§ About this exercise: Your output should be the whole listing, identical to the original.
###
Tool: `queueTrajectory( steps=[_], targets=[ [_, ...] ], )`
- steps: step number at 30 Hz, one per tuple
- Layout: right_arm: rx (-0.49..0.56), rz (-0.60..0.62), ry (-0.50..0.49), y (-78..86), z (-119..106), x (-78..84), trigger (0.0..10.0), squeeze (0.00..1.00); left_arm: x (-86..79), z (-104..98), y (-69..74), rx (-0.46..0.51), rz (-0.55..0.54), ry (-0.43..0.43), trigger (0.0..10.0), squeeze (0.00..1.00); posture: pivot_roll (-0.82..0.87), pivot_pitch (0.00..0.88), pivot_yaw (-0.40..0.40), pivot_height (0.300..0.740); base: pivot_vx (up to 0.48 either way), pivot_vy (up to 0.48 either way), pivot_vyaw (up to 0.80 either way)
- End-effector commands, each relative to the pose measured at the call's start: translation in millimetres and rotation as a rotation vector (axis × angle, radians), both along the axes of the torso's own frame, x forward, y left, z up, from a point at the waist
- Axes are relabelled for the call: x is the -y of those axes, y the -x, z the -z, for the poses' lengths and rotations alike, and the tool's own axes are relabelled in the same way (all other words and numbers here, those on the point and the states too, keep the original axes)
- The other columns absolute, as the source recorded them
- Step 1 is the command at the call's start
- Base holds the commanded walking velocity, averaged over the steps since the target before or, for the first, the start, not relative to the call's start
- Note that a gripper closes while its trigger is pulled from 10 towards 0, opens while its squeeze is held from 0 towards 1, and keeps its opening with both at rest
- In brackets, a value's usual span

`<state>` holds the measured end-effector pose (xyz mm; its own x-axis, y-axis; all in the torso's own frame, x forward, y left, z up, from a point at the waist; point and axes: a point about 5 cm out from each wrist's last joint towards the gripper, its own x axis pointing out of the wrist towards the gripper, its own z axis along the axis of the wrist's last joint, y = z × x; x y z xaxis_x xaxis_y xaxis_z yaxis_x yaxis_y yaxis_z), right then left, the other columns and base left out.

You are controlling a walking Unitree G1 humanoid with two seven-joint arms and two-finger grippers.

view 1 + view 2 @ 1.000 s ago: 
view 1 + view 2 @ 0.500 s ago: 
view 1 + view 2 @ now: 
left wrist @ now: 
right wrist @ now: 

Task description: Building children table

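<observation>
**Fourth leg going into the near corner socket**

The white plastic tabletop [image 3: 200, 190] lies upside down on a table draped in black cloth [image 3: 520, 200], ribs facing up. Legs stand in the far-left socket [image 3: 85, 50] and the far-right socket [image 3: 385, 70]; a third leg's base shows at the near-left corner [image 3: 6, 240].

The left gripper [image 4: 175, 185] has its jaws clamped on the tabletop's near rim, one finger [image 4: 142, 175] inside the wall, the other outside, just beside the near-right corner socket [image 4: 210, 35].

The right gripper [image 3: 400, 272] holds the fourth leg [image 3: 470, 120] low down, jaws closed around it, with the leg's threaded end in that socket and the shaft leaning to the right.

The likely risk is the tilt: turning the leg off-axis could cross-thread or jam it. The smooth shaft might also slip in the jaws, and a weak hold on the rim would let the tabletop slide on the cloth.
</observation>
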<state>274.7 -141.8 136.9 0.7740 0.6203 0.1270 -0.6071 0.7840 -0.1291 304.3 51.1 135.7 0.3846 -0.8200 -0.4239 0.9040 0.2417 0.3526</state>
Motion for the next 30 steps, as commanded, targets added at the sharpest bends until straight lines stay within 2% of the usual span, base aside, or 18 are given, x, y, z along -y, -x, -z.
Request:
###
§ Solution for this exercise:
Tool: `queueTrajectory( steps=[_], targets=[ [_, ...] ], )`
- steps: step number at 30 Hz, one per tuple
- Layout: right_arm: rx (-0.49..0.56), rz (-0.60..0.62), ry (-0.50..0.49), y (-78..86), z (-119..106), x (-78..84), trigger (0.0..10.0), squeeze (0.00..1.00); left_arm: x (-86..79), z (-104..98), y (-69..74), rx (-0.46..0.51), rz (-0.55..0.54), ry (-0.43..0.43), trigger (0.0..10.0), squeeze (0.00..1.00); posture: pivot_roll (-0.82..0.87), pivot_pitch (0.00..0.88), pivot_yaw (-0.40..0.40), pivot_height (0.300..0.740); base: pivot_vx (up to 0.48 either way), pivot_vy (up to 0.48 either way), pivot_vyaw (up to 0.80 either way)
- End-effector commands, each relative to the pose measured at the call's start: translation in millimetres and rotation as a rotation vector (axis × angle, radians), both along the axes of the torso's own frame, x forward, y left, z up, from a point at the waist
- Axes are relabelled for the call: x is the -y of those axes, y the -x, z the -z, for the poses' lengths and rotations alike, and the tool's own axes are relabelled in the same way (all other words and numbers here, those on the point and the states too, keep the original axes)
- The other columns absolute, as the source recorded them
- Step 1 is the command at the call's start
- Base holds the commanded walking velocity, averaged over the steps since the target before or, for the first, the start, not relative to the call's start
- Note that a gripper closes while its trigger is pulled from 10 towards 0, opens while its squeeze is held from 0 towards 1, and keeps its opening with both at rest
- In brackets, a value's usual span

`<state>` holds the measured end-effector pose (xyz mm; its own x-axis, y-axis; all in the torso's own frame, x forward, y left, z up, from a point at the waist; point and axes: a point about 5 cm out from each wrist's last joint towards the gripper, its own x axis pointing out of the wrist towards the gripper, its own z axis along the axis of the wrist's last joint, y = z × x; x y z xaxis_x xaxis_y xaxis_z yaxis_x yaxis_y yaxis_z), right then left, the other columns and base left out.

You are controlling a walking Unitree G1 humanoid with two seven-joint arms and two-finger grippers.

view 1 + view 2 @ 1.000 s ago: 
view 1 + view 2 @ 0.500 s ago: 
view 1 + view 2 @ now: 
left wrist @ now: 
right wrist @ now: 

Task description: Building children table

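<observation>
**Fourth leg going into the near corner socket**

The white plastic tabletop [image 3: 200, 190] lies upside down on a table draped in black cloth [image 3: 520, 200], ribs facing up. Legs stand in the far-left socket [image 3: 85, 50] and the far-right socket [image 3: 385, 70]; a third leg's base shows at the near-left corner [image 3: 6, 240].

The left gripper [image 4: 175, 185] has its jaws clamped on the tabletop's near rim, one finger [image 4: 142, 175] inside the wall, the other outside, just beside the near-right corner socket [image 4: 210, 35].

The right gripper [image 3: 400, 272] holds the fourth leg [image 3: 470, 120] low down, jaws closed around it, with the leg's threaded end in that socket and the shaft leaning to the right.

The likely risk is the tilt: turning the leg off-axis could cross-thread or jam it. The smooth shaft might also slip in the jaws, and a weak hold on the rim would let the tabletop slide on the cloth.
</observation>
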<state>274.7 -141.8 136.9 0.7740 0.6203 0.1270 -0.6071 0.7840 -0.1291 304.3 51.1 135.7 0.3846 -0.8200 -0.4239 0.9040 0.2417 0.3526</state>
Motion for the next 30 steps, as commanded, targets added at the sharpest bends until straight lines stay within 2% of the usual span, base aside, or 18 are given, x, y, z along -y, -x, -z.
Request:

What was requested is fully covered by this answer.